▶ [WORK TASK] Exactly as they appear below, repeat the lines from the one with "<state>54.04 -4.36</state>" through the one with "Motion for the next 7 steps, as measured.", and no others.

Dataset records
____

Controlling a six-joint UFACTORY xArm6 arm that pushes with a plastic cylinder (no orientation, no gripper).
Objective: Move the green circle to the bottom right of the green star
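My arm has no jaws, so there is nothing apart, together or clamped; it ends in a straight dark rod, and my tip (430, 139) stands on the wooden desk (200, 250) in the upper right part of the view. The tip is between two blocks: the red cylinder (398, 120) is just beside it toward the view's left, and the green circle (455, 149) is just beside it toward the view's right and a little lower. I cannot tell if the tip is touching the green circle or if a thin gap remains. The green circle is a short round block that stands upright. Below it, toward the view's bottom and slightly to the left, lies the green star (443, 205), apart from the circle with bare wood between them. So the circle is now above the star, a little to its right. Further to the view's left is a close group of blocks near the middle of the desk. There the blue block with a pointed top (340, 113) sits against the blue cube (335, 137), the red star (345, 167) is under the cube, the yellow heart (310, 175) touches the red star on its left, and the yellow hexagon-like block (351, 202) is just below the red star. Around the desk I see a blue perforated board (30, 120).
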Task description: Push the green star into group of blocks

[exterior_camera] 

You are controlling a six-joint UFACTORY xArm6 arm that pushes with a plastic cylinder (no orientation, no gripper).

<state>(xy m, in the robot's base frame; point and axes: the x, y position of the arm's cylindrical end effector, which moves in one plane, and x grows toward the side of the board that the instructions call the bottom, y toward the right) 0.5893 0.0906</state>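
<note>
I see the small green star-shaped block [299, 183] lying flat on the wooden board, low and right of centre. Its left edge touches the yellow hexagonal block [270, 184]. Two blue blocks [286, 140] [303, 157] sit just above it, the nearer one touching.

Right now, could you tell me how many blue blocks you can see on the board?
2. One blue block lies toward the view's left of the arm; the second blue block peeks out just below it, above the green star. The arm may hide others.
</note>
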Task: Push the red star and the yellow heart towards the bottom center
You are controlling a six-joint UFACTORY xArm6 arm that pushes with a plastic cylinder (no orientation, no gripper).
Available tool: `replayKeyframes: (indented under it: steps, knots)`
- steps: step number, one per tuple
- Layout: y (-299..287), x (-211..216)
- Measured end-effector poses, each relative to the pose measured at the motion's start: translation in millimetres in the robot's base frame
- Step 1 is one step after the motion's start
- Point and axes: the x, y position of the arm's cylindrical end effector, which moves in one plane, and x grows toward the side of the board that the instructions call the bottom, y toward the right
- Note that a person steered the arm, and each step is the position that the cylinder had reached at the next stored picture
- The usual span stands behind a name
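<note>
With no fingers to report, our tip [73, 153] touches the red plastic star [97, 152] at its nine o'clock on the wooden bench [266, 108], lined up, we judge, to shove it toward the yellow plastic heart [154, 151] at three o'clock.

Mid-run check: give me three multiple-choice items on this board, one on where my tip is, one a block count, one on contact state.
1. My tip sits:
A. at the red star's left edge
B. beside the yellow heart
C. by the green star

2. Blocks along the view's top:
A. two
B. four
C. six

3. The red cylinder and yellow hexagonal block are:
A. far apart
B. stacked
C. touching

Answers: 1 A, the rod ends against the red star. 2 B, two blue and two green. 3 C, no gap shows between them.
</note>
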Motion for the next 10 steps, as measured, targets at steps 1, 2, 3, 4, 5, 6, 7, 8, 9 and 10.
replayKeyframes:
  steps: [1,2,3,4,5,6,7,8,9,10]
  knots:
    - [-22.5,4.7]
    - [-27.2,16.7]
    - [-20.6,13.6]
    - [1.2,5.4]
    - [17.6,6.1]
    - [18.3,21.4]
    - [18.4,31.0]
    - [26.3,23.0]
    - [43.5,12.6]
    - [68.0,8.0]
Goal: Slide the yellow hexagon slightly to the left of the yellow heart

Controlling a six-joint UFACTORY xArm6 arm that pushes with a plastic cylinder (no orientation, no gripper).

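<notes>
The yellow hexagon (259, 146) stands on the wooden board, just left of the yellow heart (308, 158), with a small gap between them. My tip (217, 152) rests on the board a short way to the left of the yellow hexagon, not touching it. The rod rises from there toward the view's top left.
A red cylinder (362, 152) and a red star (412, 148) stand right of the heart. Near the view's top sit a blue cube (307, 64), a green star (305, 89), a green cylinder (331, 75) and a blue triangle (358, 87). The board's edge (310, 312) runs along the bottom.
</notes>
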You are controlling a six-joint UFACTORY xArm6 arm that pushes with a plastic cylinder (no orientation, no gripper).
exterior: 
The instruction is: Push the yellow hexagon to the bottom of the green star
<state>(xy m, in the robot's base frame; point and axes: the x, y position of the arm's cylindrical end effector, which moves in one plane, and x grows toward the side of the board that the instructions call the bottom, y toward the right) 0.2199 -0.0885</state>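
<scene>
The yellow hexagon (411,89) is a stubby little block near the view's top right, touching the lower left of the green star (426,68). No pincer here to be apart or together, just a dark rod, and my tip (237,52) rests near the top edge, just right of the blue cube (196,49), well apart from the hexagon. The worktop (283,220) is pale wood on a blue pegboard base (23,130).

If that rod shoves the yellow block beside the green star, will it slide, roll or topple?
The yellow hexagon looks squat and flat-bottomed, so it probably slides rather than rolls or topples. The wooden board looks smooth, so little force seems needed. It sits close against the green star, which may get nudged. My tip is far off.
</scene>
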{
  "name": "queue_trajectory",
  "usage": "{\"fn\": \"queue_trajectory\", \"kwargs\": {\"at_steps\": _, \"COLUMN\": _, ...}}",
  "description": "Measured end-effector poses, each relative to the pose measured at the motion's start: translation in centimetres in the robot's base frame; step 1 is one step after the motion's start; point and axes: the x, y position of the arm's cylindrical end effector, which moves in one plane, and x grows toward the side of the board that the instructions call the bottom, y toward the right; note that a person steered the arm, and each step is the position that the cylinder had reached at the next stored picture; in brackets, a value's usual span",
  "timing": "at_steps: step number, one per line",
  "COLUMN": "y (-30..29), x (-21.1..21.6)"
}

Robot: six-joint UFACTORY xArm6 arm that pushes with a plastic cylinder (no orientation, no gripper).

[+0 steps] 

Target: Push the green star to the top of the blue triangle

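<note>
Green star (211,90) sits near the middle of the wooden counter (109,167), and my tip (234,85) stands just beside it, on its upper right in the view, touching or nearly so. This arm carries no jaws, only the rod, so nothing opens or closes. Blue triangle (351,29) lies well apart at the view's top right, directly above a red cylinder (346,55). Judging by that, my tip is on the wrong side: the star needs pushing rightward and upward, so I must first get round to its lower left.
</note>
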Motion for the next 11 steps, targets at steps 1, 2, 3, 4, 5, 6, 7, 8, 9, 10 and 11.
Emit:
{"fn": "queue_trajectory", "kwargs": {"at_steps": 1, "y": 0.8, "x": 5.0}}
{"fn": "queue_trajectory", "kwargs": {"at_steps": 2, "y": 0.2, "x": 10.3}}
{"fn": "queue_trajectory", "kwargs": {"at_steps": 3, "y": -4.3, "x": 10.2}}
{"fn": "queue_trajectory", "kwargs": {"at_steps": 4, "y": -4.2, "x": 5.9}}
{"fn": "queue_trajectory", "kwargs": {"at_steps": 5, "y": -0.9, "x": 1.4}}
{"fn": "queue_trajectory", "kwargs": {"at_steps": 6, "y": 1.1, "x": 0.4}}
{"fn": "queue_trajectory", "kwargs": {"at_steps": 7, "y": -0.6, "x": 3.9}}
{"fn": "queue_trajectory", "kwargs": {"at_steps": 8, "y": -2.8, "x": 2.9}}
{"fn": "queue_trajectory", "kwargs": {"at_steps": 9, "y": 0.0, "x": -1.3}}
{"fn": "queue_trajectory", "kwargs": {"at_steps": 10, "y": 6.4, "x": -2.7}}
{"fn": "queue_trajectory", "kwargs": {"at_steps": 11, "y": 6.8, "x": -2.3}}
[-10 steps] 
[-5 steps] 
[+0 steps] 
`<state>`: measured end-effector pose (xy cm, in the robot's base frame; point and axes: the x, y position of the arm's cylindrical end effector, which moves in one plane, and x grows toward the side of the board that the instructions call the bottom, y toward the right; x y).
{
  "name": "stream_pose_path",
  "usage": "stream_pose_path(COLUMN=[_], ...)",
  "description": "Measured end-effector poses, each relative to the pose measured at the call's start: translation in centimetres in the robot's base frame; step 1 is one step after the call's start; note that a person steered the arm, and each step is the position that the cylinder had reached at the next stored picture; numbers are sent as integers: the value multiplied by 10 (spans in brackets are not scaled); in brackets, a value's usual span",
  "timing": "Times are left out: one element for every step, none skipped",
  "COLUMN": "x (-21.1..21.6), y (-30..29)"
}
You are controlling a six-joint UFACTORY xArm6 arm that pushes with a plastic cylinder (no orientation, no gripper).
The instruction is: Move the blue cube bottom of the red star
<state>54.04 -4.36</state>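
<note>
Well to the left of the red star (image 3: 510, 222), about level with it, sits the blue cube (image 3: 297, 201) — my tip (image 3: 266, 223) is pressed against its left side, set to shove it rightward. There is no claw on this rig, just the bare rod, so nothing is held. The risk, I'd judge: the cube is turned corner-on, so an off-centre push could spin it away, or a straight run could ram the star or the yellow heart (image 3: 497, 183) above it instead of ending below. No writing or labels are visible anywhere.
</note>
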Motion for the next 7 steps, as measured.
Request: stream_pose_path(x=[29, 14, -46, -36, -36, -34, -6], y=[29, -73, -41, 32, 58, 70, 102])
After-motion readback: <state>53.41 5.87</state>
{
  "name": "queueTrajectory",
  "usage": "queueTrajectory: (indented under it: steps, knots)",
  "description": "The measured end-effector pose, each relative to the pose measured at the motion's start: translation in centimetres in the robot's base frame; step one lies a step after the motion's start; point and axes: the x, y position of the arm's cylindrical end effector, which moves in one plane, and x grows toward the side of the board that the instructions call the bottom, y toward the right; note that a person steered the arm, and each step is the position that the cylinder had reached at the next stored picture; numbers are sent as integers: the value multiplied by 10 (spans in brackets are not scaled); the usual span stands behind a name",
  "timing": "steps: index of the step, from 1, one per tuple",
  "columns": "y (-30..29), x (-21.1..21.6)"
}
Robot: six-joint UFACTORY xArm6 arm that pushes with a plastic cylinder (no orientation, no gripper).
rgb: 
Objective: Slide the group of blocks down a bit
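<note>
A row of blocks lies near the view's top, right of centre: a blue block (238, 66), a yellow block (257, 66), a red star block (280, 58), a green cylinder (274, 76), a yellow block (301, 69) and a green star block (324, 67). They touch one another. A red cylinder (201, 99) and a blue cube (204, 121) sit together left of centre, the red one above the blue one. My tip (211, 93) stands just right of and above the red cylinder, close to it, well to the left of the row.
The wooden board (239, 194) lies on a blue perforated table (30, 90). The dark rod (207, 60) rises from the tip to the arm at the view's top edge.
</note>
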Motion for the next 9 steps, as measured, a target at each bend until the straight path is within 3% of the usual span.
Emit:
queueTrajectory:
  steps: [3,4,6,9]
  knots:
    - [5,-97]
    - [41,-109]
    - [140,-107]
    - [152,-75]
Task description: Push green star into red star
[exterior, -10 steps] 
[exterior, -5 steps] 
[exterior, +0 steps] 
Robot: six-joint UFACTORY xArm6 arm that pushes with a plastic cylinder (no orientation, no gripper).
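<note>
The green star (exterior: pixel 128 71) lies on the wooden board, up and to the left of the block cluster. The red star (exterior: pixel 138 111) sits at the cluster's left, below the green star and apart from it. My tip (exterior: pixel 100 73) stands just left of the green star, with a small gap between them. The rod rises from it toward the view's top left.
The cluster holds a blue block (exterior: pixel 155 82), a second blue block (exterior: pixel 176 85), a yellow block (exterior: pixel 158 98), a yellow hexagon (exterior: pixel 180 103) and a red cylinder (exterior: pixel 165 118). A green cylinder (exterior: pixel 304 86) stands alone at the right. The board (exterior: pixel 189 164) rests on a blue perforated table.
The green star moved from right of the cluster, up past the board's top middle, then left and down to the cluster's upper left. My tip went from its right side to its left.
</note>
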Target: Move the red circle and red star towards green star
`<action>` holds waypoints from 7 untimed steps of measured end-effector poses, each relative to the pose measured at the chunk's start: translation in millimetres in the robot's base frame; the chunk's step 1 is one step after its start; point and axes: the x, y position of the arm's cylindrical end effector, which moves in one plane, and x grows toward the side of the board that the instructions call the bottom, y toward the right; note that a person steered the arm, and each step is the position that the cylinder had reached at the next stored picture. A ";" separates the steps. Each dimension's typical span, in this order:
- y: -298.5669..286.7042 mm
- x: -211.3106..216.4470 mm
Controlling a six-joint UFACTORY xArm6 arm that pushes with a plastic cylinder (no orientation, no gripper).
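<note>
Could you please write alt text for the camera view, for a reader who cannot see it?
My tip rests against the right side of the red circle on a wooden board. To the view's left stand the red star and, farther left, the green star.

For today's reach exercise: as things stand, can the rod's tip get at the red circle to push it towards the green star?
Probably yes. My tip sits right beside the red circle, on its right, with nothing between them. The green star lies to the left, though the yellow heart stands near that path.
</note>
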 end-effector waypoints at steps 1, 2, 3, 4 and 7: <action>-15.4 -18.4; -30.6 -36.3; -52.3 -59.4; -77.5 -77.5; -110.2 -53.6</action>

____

▶ [ANSWER AREA]
<state>54.04 -4.36</state>
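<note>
Well to the left of the red star (image 3: 510, 222), about level with it, sits the blue cube (image 3: 297, 201) — my tip (image 3: 266, 223) is pressed against its left side, set to shove it rightward. There is no claw on this rig, just the bare rod, so nothing is held. The risk, I'd judge: the cube is turned corner-on, so an off-centre push could spin it away, or a straight run could ram the star or the yellow heart (image 3: 497, 183) above it instead of ending below. No writing or labels are visible anywhere.
</note>
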Motion for the next 7 steps, as measured.

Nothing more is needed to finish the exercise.